Well done the Coalition (on this matter).
This was the crucial statement in the House yesterday (I look forward to the rest of the 'Freedom Bill' - but hope there will be pre-legislative scrutiny and proper time for debate! ):
4. Diana R. Johnson (Kingston upon Hull North) (Lab): When she plans to bring into force existing powers to curb the activities of private sector wheel-clampers. 
The Parliamentary Under-Secretary of State for the Home Department (Lynne Featherstone): I announced on 17 August the Government's intention to ban wheel-clamping and towing on private land. The ban will be included in the freedom Bill, which is due to be introduced this autumn. Sections 42 and 44 of the Crime and Security Act 2010, which provide for the regulation of the vehicle immobilisation industry by way of business licensing, will be repealed.
Diana R. Johnson: In Hull, we know that the previous Government's legislation would have stopped overcharging by wheel-clamping companies, and it was widely consulted on. Why cannot the hon. Lady introduce that provision while she waits for the legislation to go through Parliament to introduce the changes that she wishes to see?

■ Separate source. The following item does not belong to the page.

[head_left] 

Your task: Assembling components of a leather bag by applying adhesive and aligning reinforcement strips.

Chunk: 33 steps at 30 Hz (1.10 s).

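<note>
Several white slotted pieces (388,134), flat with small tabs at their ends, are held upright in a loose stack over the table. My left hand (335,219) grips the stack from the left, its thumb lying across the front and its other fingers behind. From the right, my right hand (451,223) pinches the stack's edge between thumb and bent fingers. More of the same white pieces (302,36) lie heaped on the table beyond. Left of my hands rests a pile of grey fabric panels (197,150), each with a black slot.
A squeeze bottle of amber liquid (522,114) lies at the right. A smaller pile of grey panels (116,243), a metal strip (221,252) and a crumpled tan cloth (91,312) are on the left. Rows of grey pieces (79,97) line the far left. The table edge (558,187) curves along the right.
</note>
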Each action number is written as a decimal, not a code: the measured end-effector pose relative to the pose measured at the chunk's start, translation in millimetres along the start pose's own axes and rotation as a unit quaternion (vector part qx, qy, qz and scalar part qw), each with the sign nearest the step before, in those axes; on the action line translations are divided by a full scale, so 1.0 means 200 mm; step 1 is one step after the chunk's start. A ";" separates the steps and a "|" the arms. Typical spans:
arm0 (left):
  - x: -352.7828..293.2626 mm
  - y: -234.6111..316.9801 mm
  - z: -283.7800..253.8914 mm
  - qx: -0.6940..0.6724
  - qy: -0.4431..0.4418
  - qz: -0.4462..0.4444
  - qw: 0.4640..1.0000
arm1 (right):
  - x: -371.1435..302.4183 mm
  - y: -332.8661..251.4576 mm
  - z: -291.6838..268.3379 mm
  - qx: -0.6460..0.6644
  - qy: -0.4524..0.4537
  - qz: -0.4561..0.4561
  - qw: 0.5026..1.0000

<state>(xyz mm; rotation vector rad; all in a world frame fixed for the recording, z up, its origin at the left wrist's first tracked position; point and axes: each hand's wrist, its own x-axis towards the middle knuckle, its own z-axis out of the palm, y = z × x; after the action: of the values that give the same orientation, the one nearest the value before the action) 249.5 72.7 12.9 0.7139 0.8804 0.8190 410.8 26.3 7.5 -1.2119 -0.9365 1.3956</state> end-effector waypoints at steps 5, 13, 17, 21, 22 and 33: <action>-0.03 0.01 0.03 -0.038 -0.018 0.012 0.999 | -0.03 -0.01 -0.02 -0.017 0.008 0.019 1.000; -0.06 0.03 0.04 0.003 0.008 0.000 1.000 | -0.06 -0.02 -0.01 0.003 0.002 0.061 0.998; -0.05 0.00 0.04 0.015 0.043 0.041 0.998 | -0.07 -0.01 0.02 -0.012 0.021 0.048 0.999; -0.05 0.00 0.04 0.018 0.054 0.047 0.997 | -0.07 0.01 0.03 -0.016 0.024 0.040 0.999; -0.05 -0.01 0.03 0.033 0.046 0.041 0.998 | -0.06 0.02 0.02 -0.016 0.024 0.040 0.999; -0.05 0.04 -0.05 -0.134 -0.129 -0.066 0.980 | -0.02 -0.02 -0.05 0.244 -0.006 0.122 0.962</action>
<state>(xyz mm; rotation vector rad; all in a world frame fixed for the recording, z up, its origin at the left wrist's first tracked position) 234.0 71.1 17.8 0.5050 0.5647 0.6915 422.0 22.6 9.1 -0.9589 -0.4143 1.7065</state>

Lynne Featherstone: Because all the previous Government's legislation, despite their very good intentions, would have been complex and expensive to introduce. When we looked again at the results of the consultation, we decided that precisely because of the abuses that take place, banning was the best option. That will be brought forward this autumn, which is not that long to wait.
Bob Russell (Colchester) (LD): When the Minister made her announcement, had she consulted the industry? Bearing in mind that there are some genuine, law-abiding firms that provide an enforcement service where parking abuse takes place, would it not have been better to deal with the cowboy wheel-clampers rather than legitimate businesses? What compensation will legitimate businesses get?
Lynne Featherstone: I thank my hon. Friend for that question. Yes, the industry was consulted, and of course there are probably a number of people in the industry who are not cowboys, but unfortunately, given the vast number that were cowboys, the industry brought the change upon itself. That is why we have had to take this action rather than bring in more and more regulations that would not be enforced. Such regulations would put burdens on the police to enforce something that was never truly enforceable, and abuses would continue.
We will not pay any compensation, but the vast majority of clamping companies are already using ticketing. When the ban comes in, the others will be able to transfer to ticketing if they are any good, and private landowners will be able to protect their property anyway.
Kelvin Hopkins (Luton North) (Lab): This very week, private wheel-clampers are in operation in my constituency, extorting vast sums of money from my constituents. May I urge the Minister to go further and abolish private wheel-clamping altogether, and hand it over only to local authorities and police forces so that it can be publicly accountable?